| Exercise goal |
Without the pictures, print the lines from the one holding "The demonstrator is" through the last line below, both included, exactly as they stand.

| Source material |
####

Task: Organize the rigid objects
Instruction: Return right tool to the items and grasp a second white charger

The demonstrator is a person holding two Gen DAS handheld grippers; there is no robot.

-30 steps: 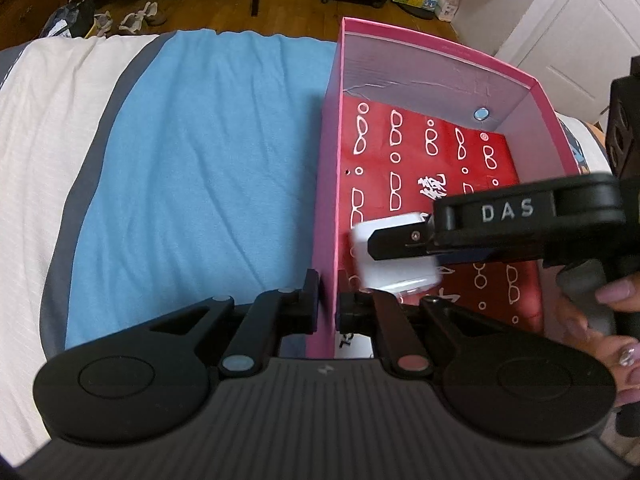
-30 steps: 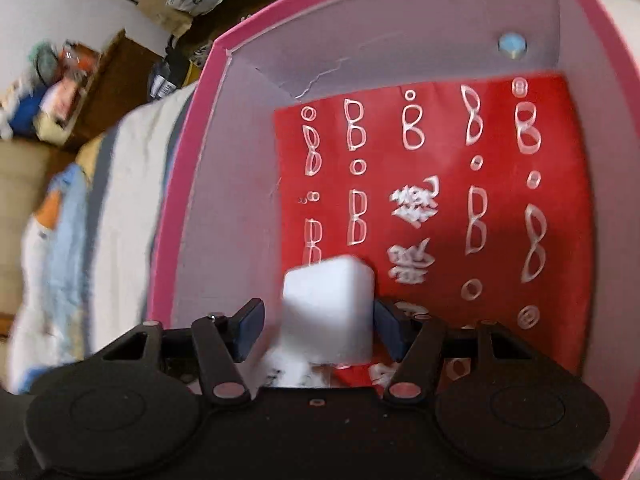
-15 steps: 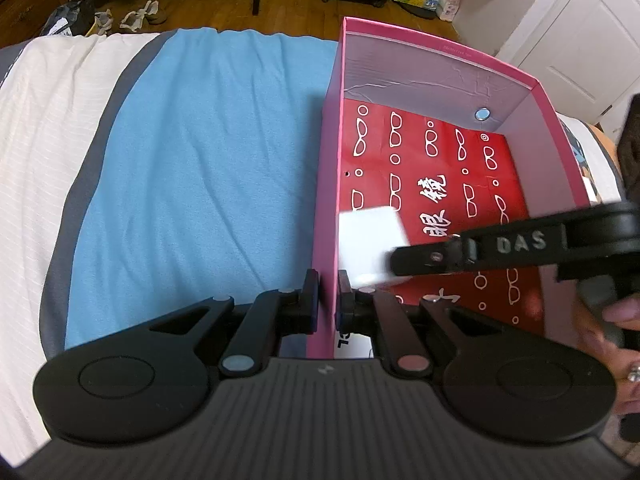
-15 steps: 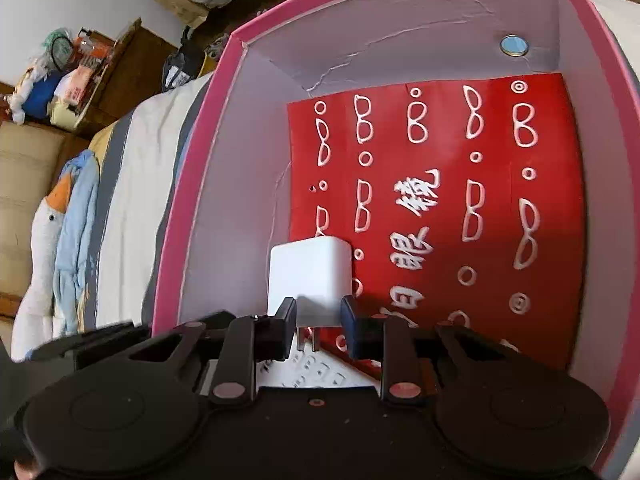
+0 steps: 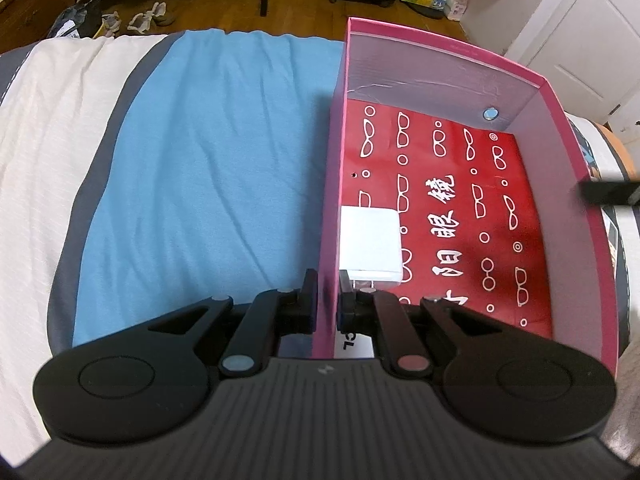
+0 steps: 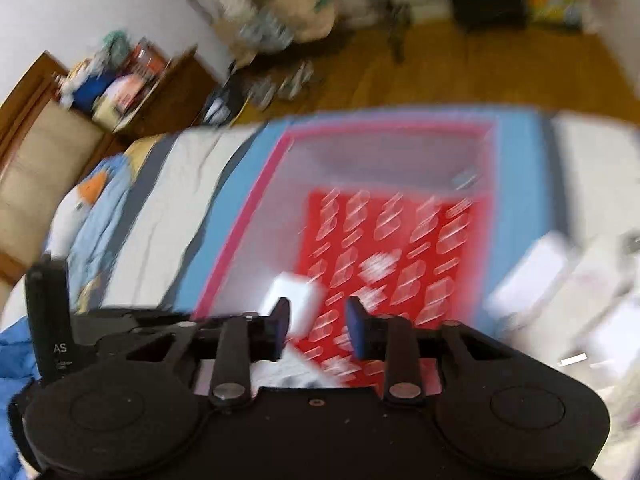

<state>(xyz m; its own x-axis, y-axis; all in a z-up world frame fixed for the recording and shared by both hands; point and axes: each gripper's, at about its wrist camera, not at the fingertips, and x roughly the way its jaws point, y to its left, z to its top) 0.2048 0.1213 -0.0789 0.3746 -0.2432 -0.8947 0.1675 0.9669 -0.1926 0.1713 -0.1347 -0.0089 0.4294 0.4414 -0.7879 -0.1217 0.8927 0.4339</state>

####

| Finished exercise |
The demonstrator is a person holding two Gen DAS handheld grippers; there is no robot.

-30 steps: 
-30 steps: 
-15 steps: 
-15 steps: 
+0 steps: 
+0 steps: 

<state>(xyz m; its own x-axis, y-axis; all in a z-up world frame fixed for the recording and shared by both hands; point and axes: each gripper's, at about its wrist camera, not at the fingertips, and x roughly the way its jaws point, y to its left, z to its top) 0.2048 0.1213 -0.0789 0.3746 -0.2432 -0.8947 0.1675 0.9669 -0.1926 0.1713 -0.1347 -0.0089 0.4294 0.4414 -0.7879 -0.1217 0.8927 0.4339</state>

That was the complete answer.